Form elektronischer Übermittlungen

§ 5. (1) Elektronisch angebrachte Eingaben und elektronisch zuzustellende gerichtliche Erledigungen müssen der genehmigten Schnittstellenbeschreibung nach Abs. 2 entsprechen, Klagen und Exekutionsanträge nach § 1 Abs. 1 Z 1 und 2 in ihrem Aufbau überdies den Anlagen zum § 1 der ADV-Form Verordnung, BGBl. Nr. 560/1995.

(2) Die Übermittlungsstelle - für den Direktverkehr das Bundesrechenamt - haben für alle elektronischen Eingabe- und Erledigungsarten in einer Beschreibung die Art der Datenübermittlung, den vollständigen Datensatzaufbau einschließlich der Regeln über die Feldinhalte und den höchstzulässigen Umfang festzulegen (Schnittstellenbeschreibung). Die Schnittstellenbeschreibung bedarf der Genehmigung durch den Bundesminister für Justiz. Die Übermittlungsstelle beziehungsweise im Fall des Direktverkehrs das Bundesrechenamt haben jedermann Einsicht in die genehmigte Schnittstellenbeschreibung zu gewähren und sie gegen Kostenersatz auszufolgen.
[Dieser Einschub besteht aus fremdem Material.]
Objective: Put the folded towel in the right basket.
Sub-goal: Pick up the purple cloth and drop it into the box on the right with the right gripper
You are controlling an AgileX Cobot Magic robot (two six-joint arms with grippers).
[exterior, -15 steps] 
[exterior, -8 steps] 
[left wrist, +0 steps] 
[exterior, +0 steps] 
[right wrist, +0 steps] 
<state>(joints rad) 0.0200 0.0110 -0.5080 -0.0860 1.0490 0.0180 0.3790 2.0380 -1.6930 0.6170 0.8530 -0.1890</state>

(3) Die Übermittlungsstelle beziehungsweise das Bundesrechenamt haben sicherzustellen, daß elektronische Eingaben und elektronisch zuzustellende gerichtliche Erledigungen nur dann übernommen und weiterverarbeitet werden, wenn sie der genehmigten Schnittstellenbeschreibung nach Abs. 2 entsprechen.

Form elektronischer Übermittlungen

§ 5. (1) Elektronisch angebrachte Eingaben und elektronisch zuzustellende gerichtliche Erledigungen müssen der genehmigten Schnittstellenbeschreibung nach Abs. 2 entsprechen, Klagen und Exekutionsanträge nach § 1 Abs. 1 Z 1 und 2 in ihrem Aufbau überdies den Anlagen zum § 1 der ADV-Form Verordnung, BGBl. Nr. 560/1995.

(2) Die Übermittlungsstelle - für den Direktverkehr die Bundesrechenzentrum GmbH - haben für alle elektronischen Eingabe- und Erledigungsarten in einer Beschreibung die Art der Datenübermittlung, den vollständigen Datensatzaufbau einschließlich der Regeln über die Feldinhalte und den höchstzulässigen Umfang festzulegen (Schnittstellenbeschreibung). Die Schnittstellenbeschreibung bedarf der Genehmigung durch den Bundesminister für Justiz. Die Übermittlungsstelle beziehungsweise im Fall des Direktverkehrs die Bundesrechenzentrum GmbH haben jedermann Einsicht in die genehmigte Schnittstellenbeschreibung zu gewähren und sie gegen Kostenersatz auszufolgen.